■ **Activity**
Reproduce exactly, from the data that follows, the line with "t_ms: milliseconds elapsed", the line with "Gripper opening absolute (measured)", and every line that lies between them.

# # # # # # #

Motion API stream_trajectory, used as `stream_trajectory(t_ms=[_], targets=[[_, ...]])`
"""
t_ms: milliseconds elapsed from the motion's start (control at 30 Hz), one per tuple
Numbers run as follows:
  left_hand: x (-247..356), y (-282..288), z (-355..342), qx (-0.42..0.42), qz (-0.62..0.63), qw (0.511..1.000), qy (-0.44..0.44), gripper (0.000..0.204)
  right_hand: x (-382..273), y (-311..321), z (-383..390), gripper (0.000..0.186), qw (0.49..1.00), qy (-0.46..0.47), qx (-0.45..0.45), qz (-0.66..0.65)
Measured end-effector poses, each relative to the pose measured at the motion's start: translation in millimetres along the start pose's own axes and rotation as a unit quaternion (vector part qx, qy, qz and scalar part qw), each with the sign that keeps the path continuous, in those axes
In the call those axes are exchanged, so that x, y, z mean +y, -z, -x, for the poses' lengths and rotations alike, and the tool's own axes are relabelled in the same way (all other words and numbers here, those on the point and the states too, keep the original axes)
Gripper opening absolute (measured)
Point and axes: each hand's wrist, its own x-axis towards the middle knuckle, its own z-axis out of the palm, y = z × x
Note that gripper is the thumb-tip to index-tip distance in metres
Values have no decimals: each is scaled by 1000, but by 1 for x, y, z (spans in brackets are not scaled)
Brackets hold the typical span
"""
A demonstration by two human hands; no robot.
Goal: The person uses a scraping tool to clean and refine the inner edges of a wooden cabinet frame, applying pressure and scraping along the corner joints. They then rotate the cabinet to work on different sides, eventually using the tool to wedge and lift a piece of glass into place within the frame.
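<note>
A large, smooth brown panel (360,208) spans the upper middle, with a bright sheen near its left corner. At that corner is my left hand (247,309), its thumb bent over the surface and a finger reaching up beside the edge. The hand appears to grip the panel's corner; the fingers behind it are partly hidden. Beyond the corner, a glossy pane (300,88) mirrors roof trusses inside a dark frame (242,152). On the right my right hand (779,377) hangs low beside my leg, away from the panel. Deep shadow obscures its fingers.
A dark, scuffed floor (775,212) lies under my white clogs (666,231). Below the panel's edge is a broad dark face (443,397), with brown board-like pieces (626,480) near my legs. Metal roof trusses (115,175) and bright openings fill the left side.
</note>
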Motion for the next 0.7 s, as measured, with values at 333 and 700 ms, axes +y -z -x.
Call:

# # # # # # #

■ **Answer to this task**
t_ms: milliseconds elapsed from the motion's start (control at 30 Hz), one per tuple
Numbers run as follows:
  left_hand: x (-247..356), y (-282..288), z (-355..342), qx (-0.42..0.42), qz (-0.62..0.63), qw (0.511..1.000), qy (-0.44..0.44), gripper (0.000..0.204)
  right_hand: x (-382..273), y (-311..321), z (-383..390), gripper (0.000..0.186), qw (0.49..1.00), qy (-0.46..0.47), qx (-0.45..0.45), qz (-0.66..0.65)
Measured end-effector poses, each relative to the pose measured at the motion's start: translation in millimetres along the start pose's own axes and rotation as a unit quaternion (vector part qx, qy, qz and scalar part qw), each with the sign that keeps the path continuous, in those axes
In the call those axes are exchanged, so that x, y, z mean +y, -z, -x, for the poses' lengths and rotations alike, and the tool's own axes are relabelled in the same way (all other words and numbers here, those on the point and the states too, keep the original axes)
Gripper opening absolute (measured)

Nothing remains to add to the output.